Work to complete :: Which lines of the listing hold the string "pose"? Copy those lines.

Given data ::
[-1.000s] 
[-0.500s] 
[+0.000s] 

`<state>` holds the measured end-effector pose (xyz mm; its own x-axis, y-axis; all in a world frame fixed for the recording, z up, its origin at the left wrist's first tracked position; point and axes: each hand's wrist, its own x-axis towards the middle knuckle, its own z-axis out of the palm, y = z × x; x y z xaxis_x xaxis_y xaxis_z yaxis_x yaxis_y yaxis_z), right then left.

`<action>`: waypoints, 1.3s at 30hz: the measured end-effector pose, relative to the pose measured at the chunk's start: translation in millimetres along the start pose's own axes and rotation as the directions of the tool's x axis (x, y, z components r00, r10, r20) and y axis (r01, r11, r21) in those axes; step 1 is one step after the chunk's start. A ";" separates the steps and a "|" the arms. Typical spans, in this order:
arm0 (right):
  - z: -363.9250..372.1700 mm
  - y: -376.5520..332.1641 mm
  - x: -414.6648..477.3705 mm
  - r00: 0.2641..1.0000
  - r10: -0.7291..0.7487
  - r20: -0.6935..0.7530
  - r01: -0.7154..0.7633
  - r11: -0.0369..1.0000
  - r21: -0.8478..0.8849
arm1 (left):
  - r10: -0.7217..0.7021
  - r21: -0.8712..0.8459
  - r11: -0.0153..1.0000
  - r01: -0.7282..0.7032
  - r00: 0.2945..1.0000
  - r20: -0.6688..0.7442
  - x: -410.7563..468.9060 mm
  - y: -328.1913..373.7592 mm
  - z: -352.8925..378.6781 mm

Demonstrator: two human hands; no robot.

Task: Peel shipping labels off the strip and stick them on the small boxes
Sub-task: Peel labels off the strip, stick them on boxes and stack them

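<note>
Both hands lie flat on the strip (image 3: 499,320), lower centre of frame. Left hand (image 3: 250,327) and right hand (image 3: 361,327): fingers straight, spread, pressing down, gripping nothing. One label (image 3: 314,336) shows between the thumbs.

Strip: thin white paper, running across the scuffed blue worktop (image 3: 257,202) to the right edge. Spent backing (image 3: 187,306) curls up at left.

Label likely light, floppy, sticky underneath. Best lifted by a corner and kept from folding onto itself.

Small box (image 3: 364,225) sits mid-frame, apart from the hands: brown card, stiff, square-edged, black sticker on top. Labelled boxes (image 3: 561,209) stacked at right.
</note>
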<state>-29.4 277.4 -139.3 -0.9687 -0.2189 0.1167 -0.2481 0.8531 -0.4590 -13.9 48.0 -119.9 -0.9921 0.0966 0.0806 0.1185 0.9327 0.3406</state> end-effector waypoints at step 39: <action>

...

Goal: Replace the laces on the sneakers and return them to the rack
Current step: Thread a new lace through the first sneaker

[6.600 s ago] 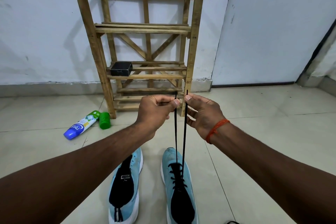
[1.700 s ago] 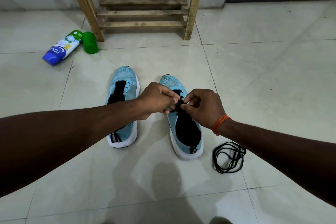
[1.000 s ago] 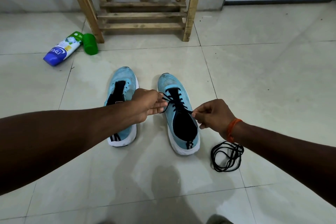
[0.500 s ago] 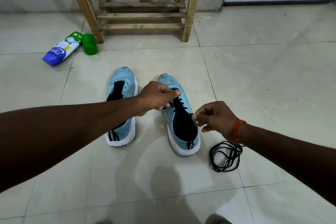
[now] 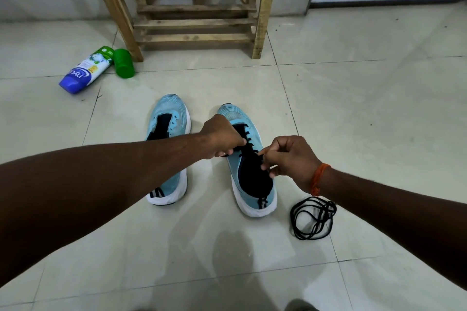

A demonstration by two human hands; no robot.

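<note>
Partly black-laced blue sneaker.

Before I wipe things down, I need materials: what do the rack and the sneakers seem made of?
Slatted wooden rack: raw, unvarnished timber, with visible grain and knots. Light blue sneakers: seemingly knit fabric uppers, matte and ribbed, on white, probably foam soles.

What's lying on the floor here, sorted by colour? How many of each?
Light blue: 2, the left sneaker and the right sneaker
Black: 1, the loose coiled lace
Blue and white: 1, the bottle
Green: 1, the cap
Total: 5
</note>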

Task result ::
`<state>` holds the measured end-effector pose (xyz mm; its own x-axis, y-axis; all in a world frame fixed for the recording, z up, its origin at the left wrist's first tracked position; point and axes: each hand's wrist, its own x-axis towards the middle knuckle, its own z-axis out of the palm, y = z × x; x y z xaxis_x xaxis_y xaxis_z yaxis_x yaxis_y yaxis_z), right then left.
`<action>`: waypoints, 1.3s at 30hz: the measured end-effector pose, relative to the pose measured at the chunk's start: translation in millimetres along the start pose's own axes and rotation as the directions of the tool's x axis (x, y, z components r00, r10, r20) and y axis (r01, r11, r21) in those axes; step 1 is one step after the chunk's start. A ";" separates the steps and a "|" the arms. Typical spans, in this order:

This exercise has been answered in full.